Día litúrgico: Miércoles V de Pascua
Texto del Evangelio (Jn 15,1-8): En aquel tiempo,
Jesús habló así a sus discípulos: «Yo soy la vid verdadera, y mi Padre es el
viñador. Todo sarmiento que en mí no da fruto, lo corta, y todo el que da
fruto, lo limpia, para que dé más fruto. Vosotros estáis ya limpios gracias a
la Palabra que os he anunciado. Permaneced en mí, como yo en vosotros. Lo mismo
que el sarmiento no puede dar fruto por sí mismo, si no permanece en la vid;
así tampoco vosotros si no permanecéis en mí. Yo soy la vid; vosotros los
sarmientos. El que permanece en mí y yo en él, ése da mucho fruto; porque
separados de mí no podéis hacer nada. Si alguno no permanece en mí, es arrojado
fuera, como el sarmiento, y se seca; luego los recogen, los echan al fuego y
arden. Si permanecéis en mí, y mis palabras permanecen en vosotros, pedid lo
que queráis y lo conseguiréis. La gloria de mi Padre está en que deis mucho fruto,
y seáis mis discípulos».
Comentario: Rev. D. Antoni CAROL i Hostench
(Sant Cugat del Vallès, Barcelona, España).
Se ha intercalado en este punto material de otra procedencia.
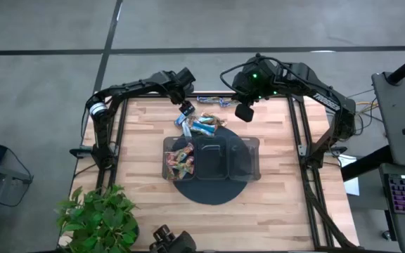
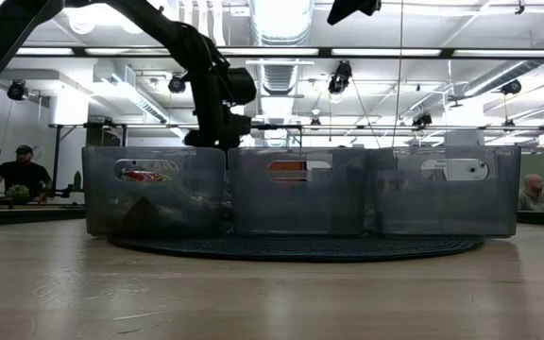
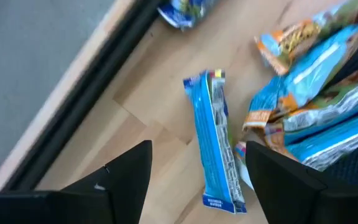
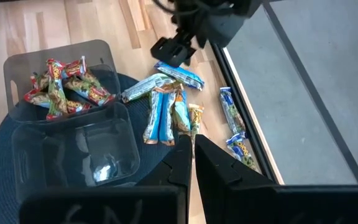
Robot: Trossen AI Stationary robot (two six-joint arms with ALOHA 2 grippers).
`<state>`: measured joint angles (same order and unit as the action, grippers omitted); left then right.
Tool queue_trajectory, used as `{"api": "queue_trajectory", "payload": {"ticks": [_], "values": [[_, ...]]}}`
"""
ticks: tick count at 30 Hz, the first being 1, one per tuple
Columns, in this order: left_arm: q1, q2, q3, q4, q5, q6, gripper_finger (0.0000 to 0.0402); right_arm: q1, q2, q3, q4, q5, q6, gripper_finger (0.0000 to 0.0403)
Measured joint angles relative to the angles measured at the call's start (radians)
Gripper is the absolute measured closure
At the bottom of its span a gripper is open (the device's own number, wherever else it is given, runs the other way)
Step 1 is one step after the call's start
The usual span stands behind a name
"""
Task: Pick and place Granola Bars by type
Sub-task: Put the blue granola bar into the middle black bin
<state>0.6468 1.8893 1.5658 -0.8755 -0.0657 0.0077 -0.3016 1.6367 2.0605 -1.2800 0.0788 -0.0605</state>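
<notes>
Left gripper (image 3: 194, 177) open above light-blue bar (image 3: 216, 140)

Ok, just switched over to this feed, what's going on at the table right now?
The left gripper is open, poised over a light blue bar at the edge of the loose pile behind the tray. The reddish bars already lie in one end compartment; the other two look empty. The right gripper is shut and holds nothing, waiting above the table's far edge.
</notes>
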Motion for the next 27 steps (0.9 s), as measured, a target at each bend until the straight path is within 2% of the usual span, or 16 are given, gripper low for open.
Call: {"api": "queue_trajectory", "payload": {"ticks": [11,16,27], "values": [[-0.002,0.0,-0.183,0.154,-0.001,-0.062,0.0161,0.0,-0.001,0.0,0.002,0.0,0.005,0.0392],[-0.002,0.0,-0.217,0.2,0.06,-0.06,0.0161,0.0,-0.001,0.0,0.002,0.0,0.005,0.0392],[-0.002,0.004,-0.247,0.251,0.065,-0.069,0.0161,0.0,-0.001,0.0,0.003,0.0,0.008,0.0392]]}}
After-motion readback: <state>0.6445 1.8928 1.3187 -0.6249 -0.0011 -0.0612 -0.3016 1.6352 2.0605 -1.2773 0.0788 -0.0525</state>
«Permaneced en mí, como yo en vosotros»
Hoy contemplamos de nuevo a Jesús rodeado por los
Apóstoles, en un clima de especial intimidad. Él les confía lo que podríamos
considerar como las últimas recomendaciones: aquello que se dice en el último
momento, justo en la despedida, y que tiene una fuerza especial, como de si de
un postrer testamento se tratara.
Nos los imaginamos en el cenáculo. Allí, Jesús les ha
lavado los pies, les ha vuelto a anunciar que se tiene que marchar, les ha
transmitido el mandamiento del amor fraterno y los ha consolado con el don de
la Eucaristía y la promesa del Espíritu Santo (cf. Jn 14). Metidos ya en el
capítulo decimoquinto de este Evangelio, encontramos ahora la exhortación a la
unidad en la caridad.
El Señor no esconde a los discípulos los peligros y
dificultades que deberán afrontar en el futuro: «Si me han perseguido a mí,
también a vosotros os perseguirán» (Jn 15,20). Pero ellos no se han de
acobardar ni agobiarse ante el odio del mundo: Jesús renueva la promesa del
envío del Defensor, les garantiza la asistencia en todo aquello que ellos le
pidan y, en fin, el Señor ruega al Padre por ellos —por todos nosotros— durante
su oración sacerdotal (cf. Jn 17).
Nuestro peligro no viene de fuera: la peor amenaza puede
surgir de nosotros mismos al faltar al amor fraterno entre los miembros del
Cuerpo Místico de Cristo y al faltar a la unidad con la Cabeza de este Cuerpo.
La recomendación es clara: «Yo soy la vid; vosotros los sarmientos. El que permanece
en mí y yo en él, ése da mucho fruto; porque separados de mí no podéis hacer
nada» (Jn 15,5).
Las primeras generaciones de cristianos conservaron una
conciencia muy viva de la necesidad de permanecer unidos por la caridad. He
aquí el testimonio de un Padre de la Iglesia, san Ignacio de Antioquía: «Corred
todos a una como a un solo templo de Dios, como a un solo altar, a un solo
Jesucristo que procede de un solo Padre». He aquí también la indicación de
Santa María, Madre de los cristianos: «Haced lo que Él os diga» (Jn 2,5).